Today's squirrel contemplates escape by the usual route.

In Mount Sion a man in shirt sleeves looks up at the sky and says "dodgy!" as he passes me hurrying up the hill.

Edgar Alan Poe's death-obsessed poetry does not seems  to have  achieved the same ranking in American literature as his stories. The Raven with its Gothic imagery and haunting refrain "Nevermore" has been widely mocked. But in France where he was translated by Baudelaire, he was greatly admired by poets like Verlaine, Malarmé and Valéry. And Malarmé wrote a passionate sonnet for the occasion when a monument to Poe was unveiled in Baltimore in 1876. It sets out to defend Poe against the indifference of his fellow countryman. It begins with the lines (apparently frequently quoted) "eternity transforms such as he, the Poet with a naked sword, who awakens his contemporaries shocked not to have recognised  death's  triumph in that strange voice..." At the memorial service the poem was read in translation. I wonder who translated it because having attempted the first sentence I can confirm that it could not have been easy.



3 comments:

Roderick Robinson said...

This business of translated poetry is fascinating because you always know you are going to face a huge compromise. You will remember I made a vague stab at examining attempts to translate Shakespeare into French. This itself was a compromise because somewhere I'd read (or thought I had) that Goethe had had a go (into German of course) and I was keen to see what sort of fist such a giant had made of it. Half an hour's Googling showed that my hearing had been defective and that Goethe had only written essays about WS which wasn't at all what I was after.

Perhaps in future posts you could could scatter a few lines of attempts to translate established British poets into French (with the original lines) as proof of the difficulties. And compensate for the cavalier attitude I took (without the slightest justification) towards this process in the latter pages of RoW.

Unknown said...

Translating poetry deserves a book to itself. It seems to me that to do a poem justice in another language you have to start again. Having understood the original poem in as much as it is possible to do so, you have to write a new poem in the new language. The very nature of poetry with its ambiguity and mysterious interplay of language and Ideas to say nothing of its dependence on rhythm and euphonium makes nonsense of anything close to the literal.

Malarmé's poem begins with the words

Tel qu'en Lui-méme enfin l'éternité le change
Le Poète suscite avec un glaive nu
Son siècle épouvanté de n'avoir pas connu
Que la mort triomphait dans cette voix étrange!

As an indication of the problem, the Penguin edition of Mallarmé offers as a literal translation:

Such as in himself eternity changes him at last, the Poet with a naked sword raises up his century frightened not to have known that death was triumphant in that strange voice.
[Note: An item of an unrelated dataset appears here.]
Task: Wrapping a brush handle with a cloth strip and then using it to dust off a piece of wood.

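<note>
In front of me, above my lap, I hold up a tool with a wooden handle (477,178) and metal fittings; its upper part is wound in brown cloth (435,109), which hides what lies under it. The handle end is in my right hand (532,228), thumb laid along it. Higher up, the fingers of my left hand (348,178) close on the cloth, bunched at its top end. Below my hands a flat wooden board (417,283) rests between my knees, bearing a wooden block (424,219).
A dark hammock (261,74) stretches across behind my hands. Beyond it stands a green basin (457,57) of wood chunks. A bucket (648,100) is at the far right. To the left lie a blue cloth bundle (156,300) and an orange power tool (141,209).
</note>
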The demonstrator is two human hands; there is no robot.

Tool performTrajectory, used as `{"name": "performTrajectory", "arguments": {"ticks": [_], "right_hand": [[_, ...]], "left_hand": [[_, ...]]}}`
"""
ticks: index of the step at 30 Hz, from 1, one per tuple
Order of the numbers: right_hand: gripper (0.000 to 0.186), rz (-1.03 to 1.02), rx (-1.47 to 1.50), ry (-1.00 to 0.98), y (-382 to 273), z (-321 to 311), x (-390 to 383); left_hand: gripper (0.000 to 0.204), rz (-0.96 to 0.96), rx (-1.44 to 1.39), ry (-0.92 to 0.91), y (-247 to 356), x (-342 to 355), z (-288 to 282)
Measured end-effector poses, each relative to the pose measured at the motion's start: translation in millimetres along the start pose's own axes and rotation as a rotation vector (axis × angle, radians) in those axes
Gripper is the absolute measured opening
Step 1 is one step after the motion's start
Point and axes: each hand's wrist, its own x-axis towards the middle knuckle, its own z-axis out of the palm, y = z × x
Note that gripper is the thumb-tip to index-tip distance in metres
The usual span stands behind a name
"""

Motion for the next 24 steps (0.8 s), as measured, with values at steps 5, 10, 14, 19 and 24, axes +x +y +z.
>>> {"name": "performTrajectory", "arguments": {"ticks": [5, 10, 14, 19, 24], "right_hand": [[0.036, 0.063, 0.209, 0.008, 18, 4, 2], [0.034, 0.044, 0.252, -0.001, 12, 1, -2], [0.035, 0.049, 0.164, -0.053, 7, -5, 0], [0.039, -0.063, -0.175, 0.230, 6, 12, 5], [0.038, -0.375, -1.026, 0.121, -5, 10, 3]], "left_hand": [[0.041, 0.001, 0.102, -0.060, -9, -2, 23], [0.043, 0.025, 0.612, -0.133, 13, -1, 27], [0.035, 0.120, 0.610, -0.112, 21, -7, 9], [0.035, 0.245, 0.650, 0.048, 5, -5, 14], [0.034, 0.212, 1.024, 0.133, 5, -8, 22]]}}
According to one authority the first line of the poem is one of the most frequently quoted in Modern poetry.

I lack both the courage and the knowledge to attempt except as an experiment conducted in private to translate lan English poem into French.

Roderick Robinson said...

Sorry, I didn't make things clear. I didn't want you to attempt translations; I assumed you had some on hand done by other (foreign) poets.